I saw one reviewer compare Stockett to Harper Lee, and...hold the phone because never in my life have I said this...that comparison is completely justified.

This is a beautiful book and one I wish everyone would take the time to read. Not to mention, there are so many fantastic food descriptions in there that if I read one more, I was going to have to go out to my kitchen, sinus infection and all, and whip up a caramel cake.

Go forth and read!

6 comments:

Alysa said...

I am going forth and reading ... just placed it on hold at my library ... will be reading soon! thanks for the recommendation.

Kacie said...

And I already had it on my "to read" list on paperbackswap.com based on another blogger review!

Alice said...

You guys will love it--can't wait to hear your thoughts!

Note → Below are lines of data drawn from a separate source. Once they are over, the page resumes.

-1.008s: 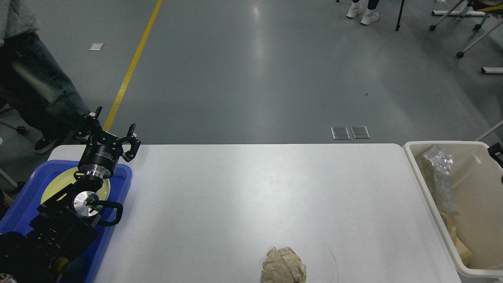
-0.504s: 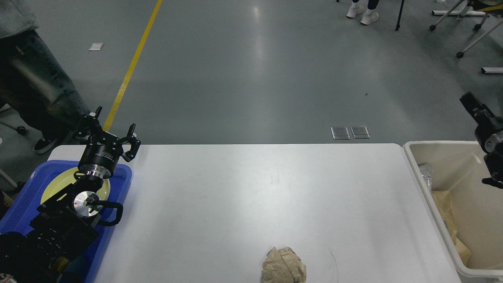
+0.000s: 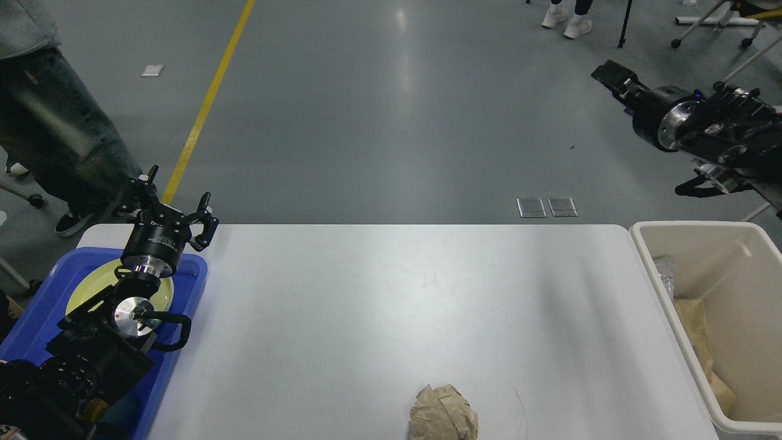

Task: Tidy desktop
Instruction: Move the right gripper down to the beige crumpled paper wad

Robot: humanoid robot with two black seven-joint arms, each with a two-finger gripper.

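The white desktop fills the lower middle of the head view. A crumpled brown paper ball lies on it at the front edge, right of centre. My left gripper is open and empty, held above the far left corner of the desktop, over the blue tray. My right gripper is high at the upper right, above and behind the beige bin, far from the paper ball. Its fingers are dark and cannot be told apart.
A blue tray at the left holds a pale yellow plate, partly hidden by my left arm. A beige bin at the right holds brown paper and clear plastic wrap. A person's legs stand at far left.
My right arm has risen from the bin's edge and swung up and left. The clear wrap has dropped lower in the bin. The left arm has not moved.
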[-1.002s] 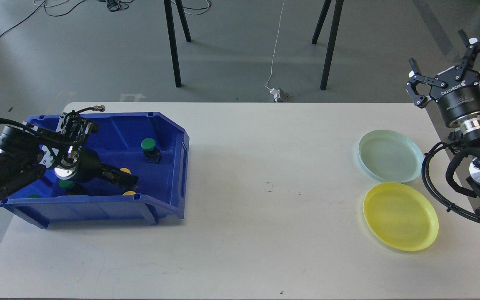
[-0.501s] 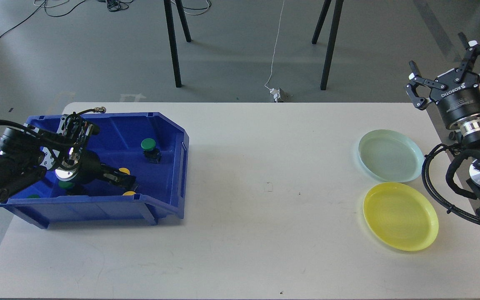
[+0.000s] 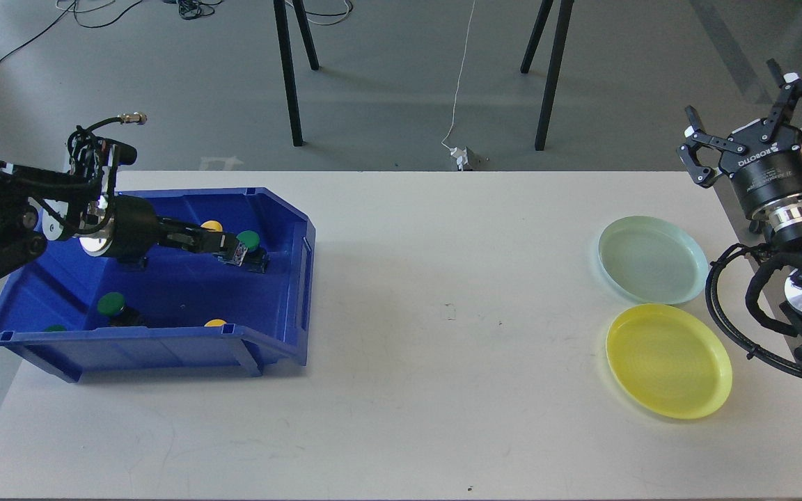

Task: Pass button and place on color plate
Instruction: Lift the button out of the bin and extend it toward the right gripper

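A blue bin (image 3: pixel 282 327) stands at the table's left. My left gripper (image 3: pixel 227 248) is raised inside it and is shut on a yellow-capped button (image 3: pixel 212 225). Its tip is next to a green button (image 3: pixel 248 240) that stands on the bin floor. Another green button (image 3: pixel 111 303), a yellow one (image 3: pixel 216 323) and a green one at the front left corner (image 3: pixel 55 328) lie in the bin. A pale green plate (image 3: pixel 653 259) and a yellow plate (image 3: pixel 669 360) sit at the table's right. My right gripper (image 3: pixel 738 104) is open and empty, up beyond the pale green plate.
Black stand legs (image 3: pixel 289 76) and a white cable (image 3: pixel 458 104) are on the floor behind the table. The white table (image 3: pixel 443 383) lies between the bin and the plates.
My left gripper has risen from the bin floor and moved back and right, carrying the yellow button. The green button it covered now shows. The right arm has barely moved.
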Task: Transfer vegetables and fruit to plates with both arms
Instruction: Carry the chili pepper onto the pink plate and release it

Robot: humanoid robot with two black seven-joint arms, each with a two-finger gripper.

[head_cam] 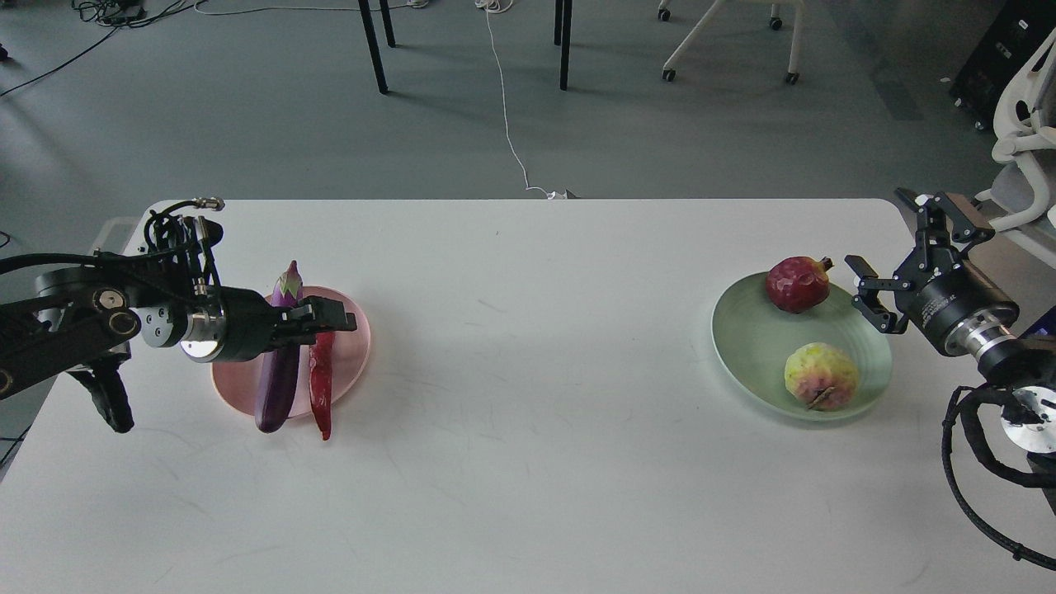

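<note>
The purple eggplant (279, 375) and the red chili (320, 392) lie side by side on the pink plate (352, 346), and their lower ends stick out over its front rim. My left gripper (334, 318) hovers just over the chili's top end, which it hides. Its fingers stand apart and nothing hangs from them. The dark red fruit (796, 283) and the yellow-green fruit (821, 376) sit on the mint green plate (747, 338). My right gripper (866, 293) is open and empty at that plate's right rim, beside the dark red fruit.
The white table (528, 462) has its far edge just behind both plates. Beyond it, on the floor, are chair legs, a white cable (507, 124) and an office chair (1019, 148) at the right.
</note>
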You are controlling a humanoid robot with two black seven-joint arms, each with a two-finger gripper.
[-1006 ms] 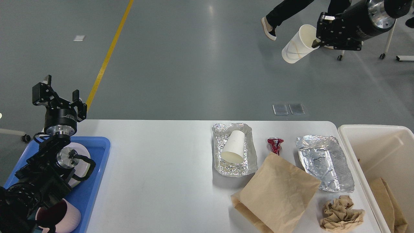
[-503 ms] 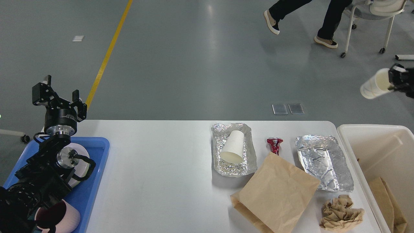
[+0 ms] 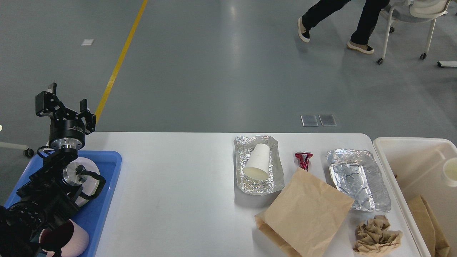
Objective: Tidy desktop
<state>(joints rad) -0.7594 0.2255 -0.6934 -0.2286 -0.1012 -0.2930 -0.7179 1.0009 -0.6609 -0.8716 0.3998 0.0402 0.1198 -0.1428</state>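
Observation:
The white desktop (image 3: 178, 178) carries litter on its right half. A white paper cup (image 3: 257, 162) lies on its side in a crumpled foil tray (image 3: 275, 171). A crushed red wrapper (image 3: 304, 160) stands beside it. A second foil tray (image 3: 358, 178), a brown paper bag (image 3: 307, 214) and a crumpled brown paper ball (image 3: 376, 235) lie further right. My left gripper (image 3: 66, 101) is open and empty, held up above the far left corner. My right gripper is out of view. Another white paper cup (image 3: 450, 172) shows at the right edge, inside the bin.
A cream-white bin (image 3: 407, 146) stands at the table's right end with a brown bag (image 3: 426, 225) in it. A blue tray (image 3: 105, 200) at the left holds a white dish and a pink cup (image 3: 73, 241). A person walks past a chair (image 3: 425, 14) beyond.
My right arm, which held a white paper cup high at the top right, swung right and down and left the view. A cup now shows in the bin. The left arm has not moved.

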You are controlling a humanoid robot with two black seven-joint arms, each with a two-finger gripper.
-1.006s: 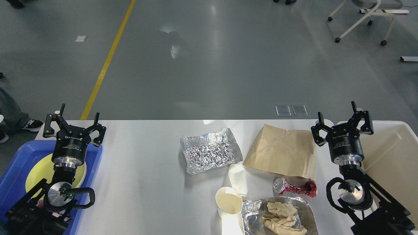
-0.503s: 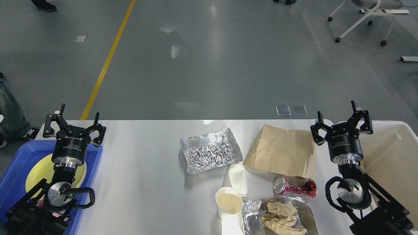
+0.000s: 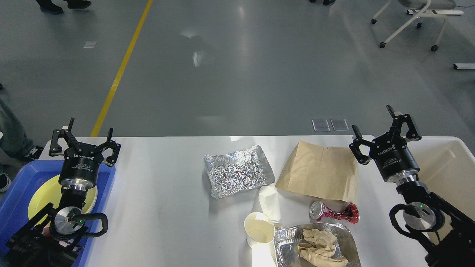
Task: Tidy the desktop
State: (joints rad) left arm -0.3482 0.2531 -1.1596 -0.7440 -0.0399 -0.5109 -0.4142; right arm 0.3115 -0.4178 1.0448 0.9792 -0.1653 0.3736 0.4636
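Foil sheet (image 3: 238,175), brown paper bag (image 3: 321,171) and crushed red can (image 3: 334,212) littered the white desktop (image 3: 163,204) before you; nothing was picked up yet. Both your left gripper (image 3: 84,142) and right gripper (image 3: 386,128) hung spread and empty. Next you likely needed a descent onto the can, with bare room between bag and cream bin (image 3: 445,167)

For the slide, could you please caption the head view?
Open left gripper and right gripper hover above the desktop, littered with foil, bag, can, cup.
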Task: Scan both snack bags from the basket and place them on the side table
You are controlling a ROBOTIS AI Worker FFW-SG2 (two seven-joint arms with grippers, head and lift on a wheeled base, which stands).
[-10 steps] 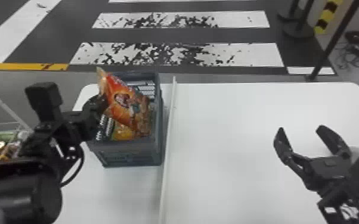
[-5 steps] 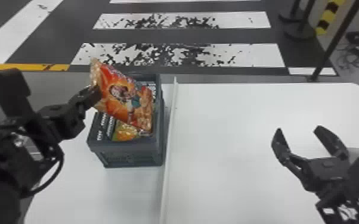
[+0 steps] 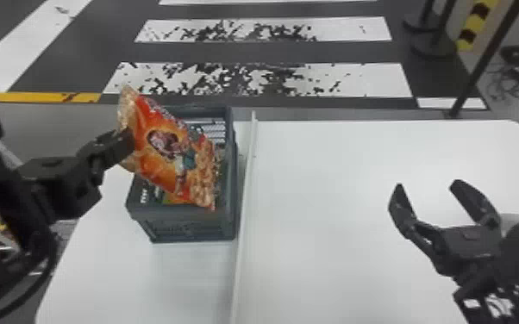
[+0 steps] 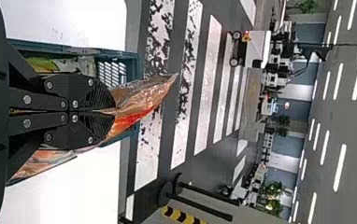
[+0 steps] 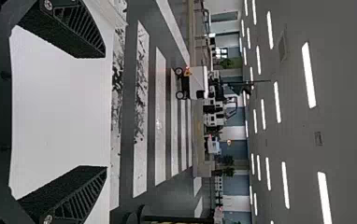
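One snack bag [image 3: 159, 161] is pinched in the left gripper [image 4: 112, 111] above the basket [image 3: 189, 228]; the right gripper [image 3: 428, 185] is spread wide. What looks like the second bag [image 4: 41, 64] lies inside, so both placements remain, and scanning cannot be judged.

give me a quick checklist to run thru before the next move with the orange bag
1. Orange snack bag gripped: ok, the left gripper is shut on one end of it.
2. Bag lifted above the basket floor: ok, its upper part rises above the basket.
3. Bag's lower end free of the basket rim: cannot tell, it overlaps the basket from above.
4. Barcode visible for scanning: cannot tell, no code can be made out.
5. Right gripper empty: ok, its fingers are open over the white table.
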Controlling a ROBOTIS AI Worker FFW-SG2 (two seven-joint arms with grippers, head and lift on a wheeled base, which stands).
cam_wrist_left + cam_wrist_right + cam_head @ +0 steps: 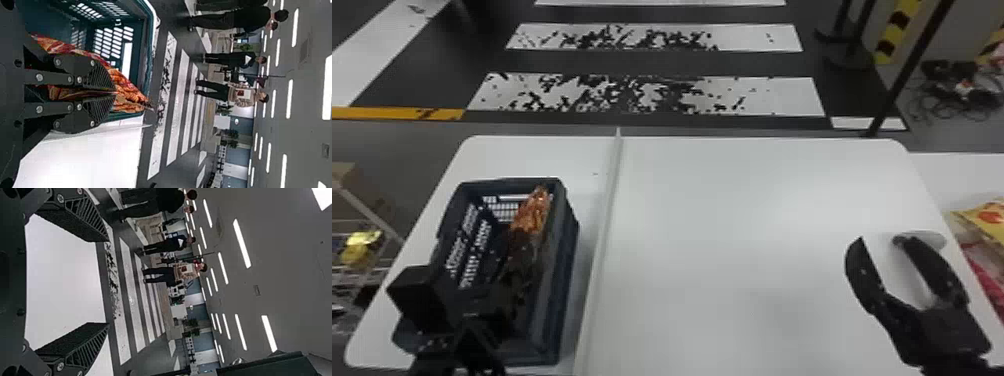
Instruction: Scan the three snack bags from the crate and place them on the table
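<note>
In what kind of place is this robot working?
It looks like a large indoor hall, perhaps for exhibitions or robot demonstrations: long white strip lights on the grey ceiling, a black floor with worn white crossing stripes, and a white table with rounded corners.

My left arm (pixel 457 357) comes in from the head view's bottom edge, its gripper (pixel 492 305) reaching forward. In the wrist view, the 2 ribbed fingers (pixel 100 76) of my left gripper (pixel 116 93) press together at the tips. My right arm (pixel 957 357) enters at lower right, and my right gripper (pixel 880 240) points forward, its 2 black fingers (pixel 864 275) spread wide apart, curving inward.
</note>
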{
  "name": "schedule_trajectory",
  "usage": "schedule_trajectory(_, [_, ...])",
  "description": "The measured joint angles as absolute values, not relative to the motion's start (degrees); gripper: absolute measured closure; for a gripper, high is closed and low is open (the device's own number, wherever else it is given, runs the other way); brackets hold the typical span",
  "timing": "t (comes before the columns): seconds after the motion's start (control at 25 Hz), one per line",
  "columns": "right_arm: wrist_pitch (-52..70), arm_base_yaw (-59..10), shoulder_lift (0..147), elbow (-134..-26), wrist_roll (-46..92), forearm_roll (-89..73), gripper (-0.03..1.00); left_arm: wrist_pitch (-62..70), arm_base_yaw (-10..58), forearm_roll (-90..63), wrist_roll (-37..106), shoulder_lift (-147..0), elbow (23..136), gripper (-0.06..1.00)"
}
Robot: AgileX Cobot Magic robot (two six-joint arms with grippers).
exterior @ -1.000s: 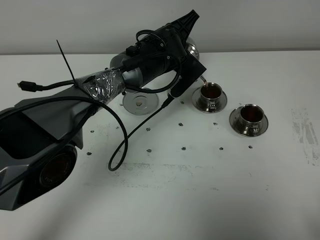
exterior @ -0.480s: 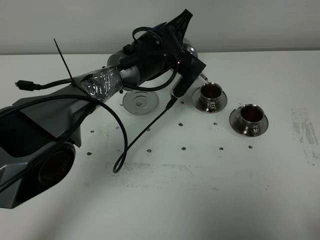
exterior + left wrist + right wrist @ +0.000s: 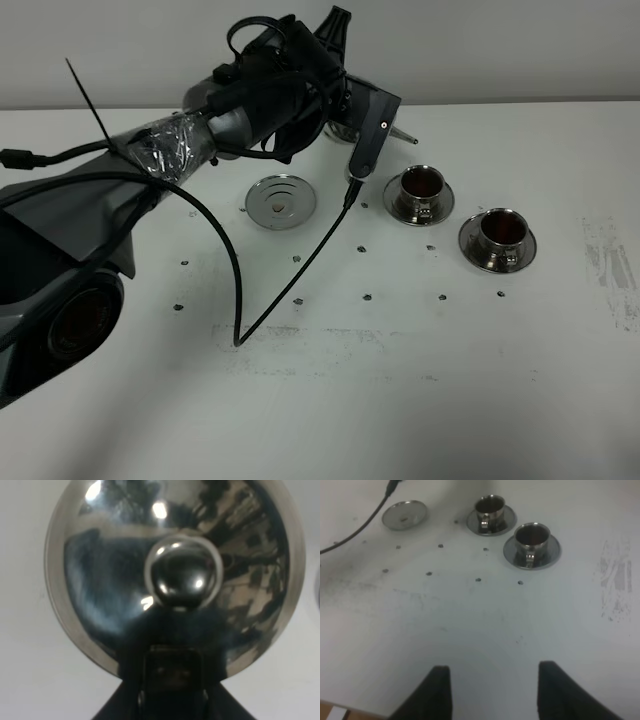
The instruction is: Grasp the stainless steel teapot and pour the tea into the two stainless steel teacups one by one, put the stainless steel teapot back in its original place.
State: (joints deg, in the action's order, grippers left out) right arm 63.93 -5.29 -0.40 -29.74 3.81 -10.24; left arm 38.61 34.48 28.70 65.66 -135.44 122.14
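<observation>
My left gripper (image 3: pixel 172 680) is shut on the handle of the stainless steel teapot (image 3: pixel 100 580), which fills the left wrist view from above with its knobbed lid (image 3: pixel 182 575). In the high view the arm hides most of the pot; only its thin spout (image 3: pixel 404 134) shows, above and left of the cups. Two steel teacups on saucers hold dark tea: one (image 3: pixel 420 184) in the middle, one (image 3: pixel 499 229) to its right. They also show in the right wrist view (image 3: pixel 490 507) (image 3: pixel 532 536). The round coaster (image 3: pixel 281 200) lies bare. My right gripper (image 3: pixel 492 692) is open and empty, well in front of the cups.
A black cable (image 3: pixel 290 265) hangs from the left arm down to the table near the coaster. Small dark dots mark the white table (image 3: pixel 400 400). A scuffed patch (image 3: pixel 610 260) lies at the right. A wall runs along the table's back edge.
The left arm has swung up and to the left, carrying the teapot away from the middle cup. The spout no longer hangs over that cup. The cups and coaster have not moved.
</observation>
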Motion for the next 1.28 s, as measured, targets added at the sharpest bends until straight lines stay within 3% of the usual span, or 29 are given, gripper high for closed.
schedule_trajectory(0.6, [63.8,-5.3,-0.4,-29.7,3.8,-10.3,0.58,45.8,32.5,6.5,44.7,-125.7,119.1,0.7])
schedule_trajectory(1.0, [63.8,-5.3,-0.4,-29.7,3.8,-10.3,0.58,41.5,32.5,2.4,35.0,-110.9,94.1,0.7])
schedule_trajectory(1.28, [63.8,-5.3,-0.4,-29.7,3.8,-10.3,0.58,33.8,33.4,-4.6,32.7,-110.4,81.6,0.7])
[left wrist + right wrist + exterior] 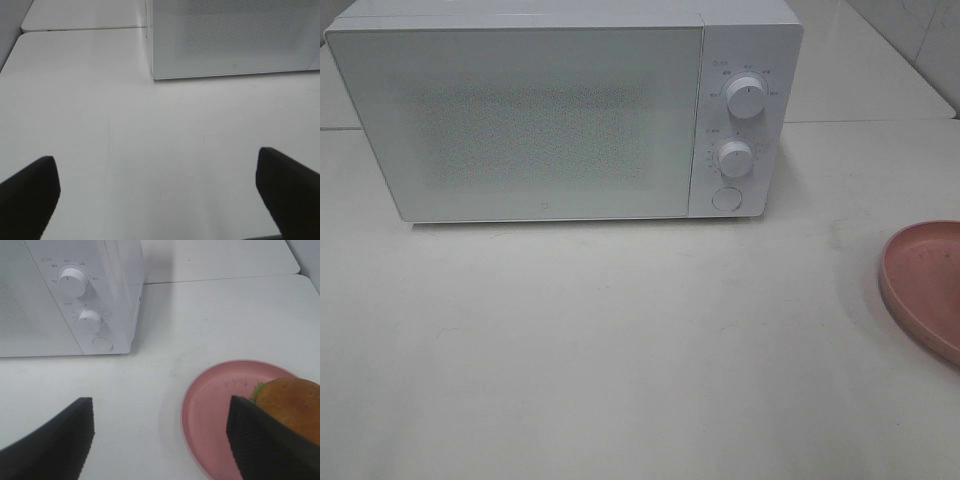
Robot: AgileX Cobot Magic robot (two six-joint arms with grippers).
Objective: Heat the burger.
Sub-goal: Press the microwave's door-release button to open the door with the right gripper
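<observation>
From above, the microwave [560, 110] stands at twelve o'clock, door closed, with the pink plate [925, 290] at four o'clock.

Left wrist view: my left gripper [156, 160] hovers over the table [100, 100], spread wide, holding nothing.

Right wrist view: my right gripper [161, 402] hangs parted and empty. The burger [295, 402] sits on the plate, partly behind one finger.
</observation>
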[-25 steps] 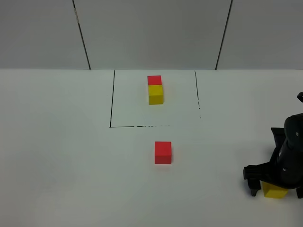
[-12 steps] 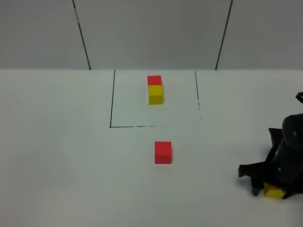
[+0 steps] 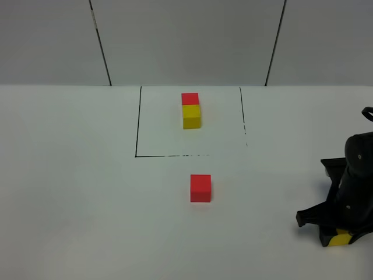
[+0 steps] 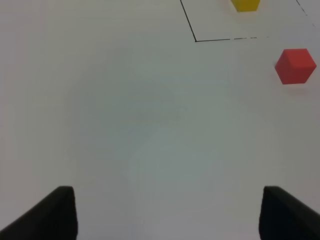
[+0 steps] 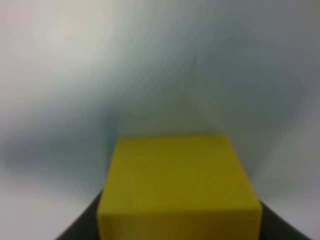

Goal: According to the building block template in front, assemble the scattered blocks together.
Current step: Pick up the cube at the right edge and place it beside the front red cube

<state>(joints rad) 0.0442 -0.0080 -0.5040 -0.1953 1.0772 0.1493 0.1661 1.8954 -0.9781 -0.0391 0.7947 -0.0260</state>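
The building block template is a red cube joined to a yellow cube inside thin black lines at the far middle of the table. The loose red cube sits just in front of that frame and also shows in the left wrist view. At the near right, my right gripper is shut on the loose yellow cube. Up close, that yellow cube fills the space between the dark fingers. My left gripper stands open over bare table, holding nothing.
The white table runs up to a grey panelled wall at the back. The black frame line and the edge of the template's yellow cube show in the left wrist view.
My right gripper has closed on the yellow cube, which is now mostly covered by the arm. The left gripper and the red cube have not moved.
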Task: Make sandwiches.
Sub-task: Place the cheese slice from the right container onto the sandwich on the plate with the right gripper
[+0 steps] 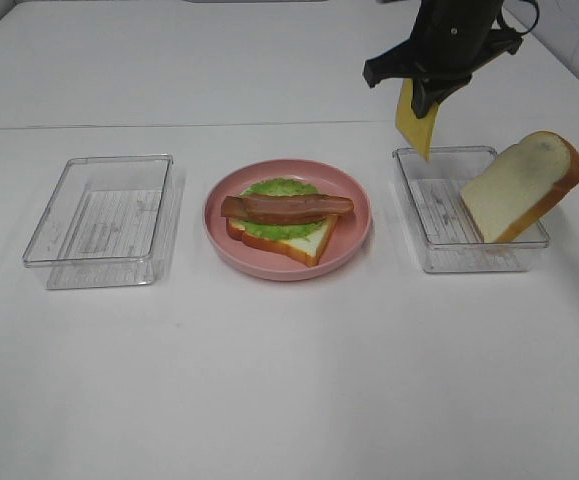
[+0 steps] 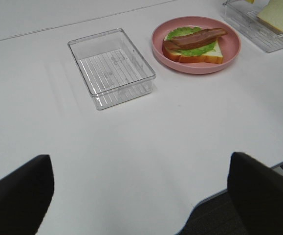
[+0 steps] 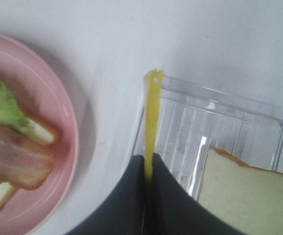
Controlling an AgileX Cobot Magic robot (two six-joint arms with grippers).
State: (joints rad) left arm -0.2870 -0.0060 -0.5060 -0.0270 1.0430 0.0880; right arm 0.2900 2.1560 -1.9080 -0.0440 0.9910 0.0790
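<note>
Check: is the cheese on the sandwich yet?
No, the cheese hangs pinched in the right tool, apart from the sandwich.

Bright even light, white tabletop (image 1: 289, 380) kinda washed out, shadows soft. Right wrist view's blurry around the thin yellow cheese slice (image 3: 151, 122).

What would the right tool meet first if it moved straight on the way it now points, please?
Probably the left rim of the clear container: the cheese slice hanging from the right tool would touch there first, though depth is unclear.
</note>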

Too bad we can't have a book club!

Jill said...

Thanks for the reading suggestion, I'm all into reading lately..more than ever in my life I think. :) hope everyone is feeling healthy soon...we have sickness here, too..not much fun!

Jill said...

Thanks for the reading suggestion, I'm all into reading lately..more than ever in my life I think. :) hope everyone is feeling healthy soon...we have sickness here, too..not much fun!

Ann-Marie said...

Ugh! Hope the creeping sickness has moved on! I, too, will put this on my list. I am desperate need of new books to read, so I am SO thankful for the recommendation! Feel better, if you don't already. :-) Thoughts and prayers to your sweet mom, too!